Родится ли когда-нибудь это дитя? Альбинус ходил вверх и вниз по ступенькам длинной, частично побеленной, частично выкрашенной белой эмалью лестницы, где на самом верху в горшке росла безумная пальма. Он ненавидел ее, эту безнадежную белизну больницы, и снующих медсестер с белыми крылышками чепцов, которые все пытались выпроводить его. Наконец из ее палаты вышел ассистент и угрюмо сказал: «Все кончено». У Альбинуса перед глазами появился мелкий черный дождь, вроде мерцания очень старой кинематографической ленты[12] (1910, похоронная процессия ползет рывками, неестественно быстро движущиеся ноги). Он ринулся в палату. Оказалось, что Элизабет благополучно разрешилась от бремени и родила дочку.
Девочка была сперва красненькая и сморщенная, как воздушный шарик, когда он выдыхается. Скоро, однако, ее лицо обтянулось, а через год она начала говорить. Теперь, спустя восемь лет, она говорила гораздо меньше, ибо унаследовала приглушенный нрав матери. И веселость у нее была тоже материнская — особая, ненавязчивая веселость, когда человек словно радуется самому себе, тихо дивится собственному существованию, ощущая его комизм. Да, воистину в этом-то его смысл — в смертельной веселости.

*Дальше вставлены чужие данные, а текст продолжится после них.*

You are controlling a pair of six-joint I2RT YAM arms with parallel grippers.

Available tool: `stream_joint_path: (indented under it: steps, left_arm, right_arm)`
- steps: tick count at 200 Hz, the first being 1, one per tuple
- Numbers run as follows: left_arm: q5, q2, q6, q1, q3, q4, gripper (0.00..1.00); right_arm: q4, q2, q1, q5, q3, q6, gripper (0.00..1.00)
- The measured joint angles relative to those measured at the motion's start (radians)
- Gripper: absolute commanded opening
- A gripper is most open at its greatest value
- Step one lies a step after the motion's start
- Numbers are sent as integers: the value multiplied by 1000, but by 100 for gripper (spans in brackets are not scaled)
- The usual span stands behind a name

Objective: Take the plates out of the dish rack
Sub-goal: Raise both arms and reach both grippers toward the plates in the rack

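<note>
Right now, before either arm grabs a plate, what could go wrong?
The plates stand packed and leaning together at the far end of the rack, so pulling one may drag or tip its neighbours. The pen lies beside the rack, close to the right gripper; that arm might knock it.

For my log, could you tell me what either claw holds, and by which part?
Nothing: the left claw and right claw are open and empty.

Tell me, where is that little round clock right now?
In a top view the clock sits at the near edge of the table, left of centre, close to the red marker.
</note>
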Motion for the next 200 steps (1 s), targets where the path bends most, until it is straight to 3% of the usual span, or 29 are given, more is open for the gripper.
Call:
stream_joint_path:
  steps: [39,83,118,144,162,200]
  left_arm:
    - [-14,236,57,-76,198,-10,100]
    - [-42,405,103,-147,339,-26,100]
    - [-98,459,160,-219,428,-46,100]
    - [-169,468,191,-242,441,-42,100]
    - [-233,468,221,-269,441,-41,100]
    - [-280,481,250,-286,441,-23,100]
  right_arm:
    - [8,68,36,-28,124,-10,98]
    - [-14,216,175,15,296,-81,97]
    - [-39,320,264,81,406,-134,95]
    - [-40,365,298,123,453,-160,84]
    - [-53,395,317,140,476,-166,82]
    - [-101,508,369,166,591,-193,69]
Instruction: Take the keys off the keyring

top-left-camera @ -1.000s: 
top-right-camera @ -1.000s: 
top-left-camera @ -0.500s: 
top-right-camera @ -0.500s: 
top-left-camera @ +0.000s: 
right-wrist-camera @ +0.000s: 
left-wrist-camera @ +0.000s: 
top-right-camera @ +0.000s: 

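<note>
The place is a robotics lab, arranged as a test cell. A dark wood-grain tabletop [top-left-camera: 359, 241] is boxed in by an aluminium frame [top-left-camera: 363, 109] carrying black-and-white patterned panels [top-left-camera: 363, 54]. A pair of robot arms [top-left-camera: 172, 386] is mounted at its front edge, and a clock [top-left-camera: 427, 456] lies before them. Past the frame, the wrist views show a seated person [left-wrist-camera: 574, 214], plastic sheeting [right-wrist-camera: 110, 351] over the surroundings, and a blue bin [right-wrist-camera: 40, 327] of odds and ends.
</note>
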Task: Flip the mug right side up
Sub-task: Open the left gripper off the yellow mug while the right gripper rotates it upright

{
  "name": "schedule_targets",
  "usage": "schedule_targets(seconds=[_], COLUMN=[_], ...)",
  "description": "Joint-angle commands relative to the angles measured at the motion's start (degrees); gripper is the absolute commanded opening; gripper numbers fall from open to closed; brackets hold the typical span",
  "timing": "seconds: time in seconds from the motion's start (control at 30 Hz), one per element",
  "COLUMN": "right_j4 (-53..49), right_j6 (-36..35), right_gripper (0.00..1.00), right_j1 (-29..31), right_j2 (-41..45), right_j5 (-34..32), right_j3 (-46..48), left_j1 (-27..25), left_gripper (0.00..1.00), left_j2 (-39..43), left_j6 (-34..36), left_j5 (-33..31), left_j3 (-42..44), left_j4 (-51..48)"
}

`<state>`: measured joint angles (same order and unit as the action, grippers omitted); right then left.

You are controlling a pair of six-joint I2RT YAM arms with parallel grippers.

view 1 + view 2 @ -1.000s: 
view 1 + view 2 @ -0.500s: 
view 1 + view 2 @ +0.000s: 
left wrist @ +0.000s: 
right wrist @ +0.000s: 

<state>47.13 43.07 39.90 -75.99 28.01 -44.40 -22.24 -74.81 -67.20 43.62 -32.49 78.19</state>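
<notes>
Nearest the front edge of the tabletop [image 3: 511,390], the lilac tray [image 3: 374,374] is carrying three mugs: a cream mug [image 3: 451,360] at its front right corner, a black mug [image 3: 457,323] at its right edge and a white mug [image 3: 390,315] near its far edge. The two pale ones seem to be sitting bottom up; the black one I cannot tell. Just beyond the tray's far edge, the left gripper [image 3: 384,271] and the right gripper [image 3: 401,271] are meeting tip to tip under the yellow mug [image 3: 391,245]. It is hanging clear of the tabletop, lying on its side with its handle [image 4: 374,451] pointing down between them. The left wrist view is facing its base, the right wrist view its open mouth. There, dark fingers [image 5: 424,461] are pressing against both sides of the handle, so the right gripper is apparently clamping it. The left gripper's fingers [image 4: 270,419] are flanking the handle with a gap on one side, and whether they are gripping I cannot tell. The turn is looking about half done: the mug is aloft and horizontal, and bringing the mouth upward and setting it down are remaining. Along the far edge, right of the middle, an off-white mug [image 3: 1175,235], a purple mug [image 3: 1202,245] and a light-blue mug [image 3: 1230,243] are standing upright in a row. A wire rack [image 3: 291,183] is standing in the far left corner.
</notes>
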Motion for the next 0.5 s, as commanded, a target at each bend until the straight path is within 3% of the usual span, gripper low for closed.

И в продолжение всех этих лет Альбинус оставался жене верен, дивясь двойственности своих чувств. Он чувствовал, что, поскольку может любить человека, он любит жену по-настоящему крепко и нежно, и во всех вещах был с ней откровенен — кроме одной: видения о сокровенной, бессмысленной жажде обладания, прожигавшей огненную дыру во всей его жизни. Она читала все его письма, получаемые или отправляемые, любила расспрашивать о подробностях его дел — в особенности связанных с продажей старых темных картин, на которых среди трещин краски с трудом удавалось различить белый круп лошади или сумрачную улыбку. Были и очаровательные поездки за границу, были и прекрасные, нежные вечера, когда Альбинус сидел с женой на балконе, высоко вознесенный над голубыми улицами с их путаницей проводов и дымовых труб, нарисованных тушью на фоне заката, и думал о том, как незаслуженно счастлив.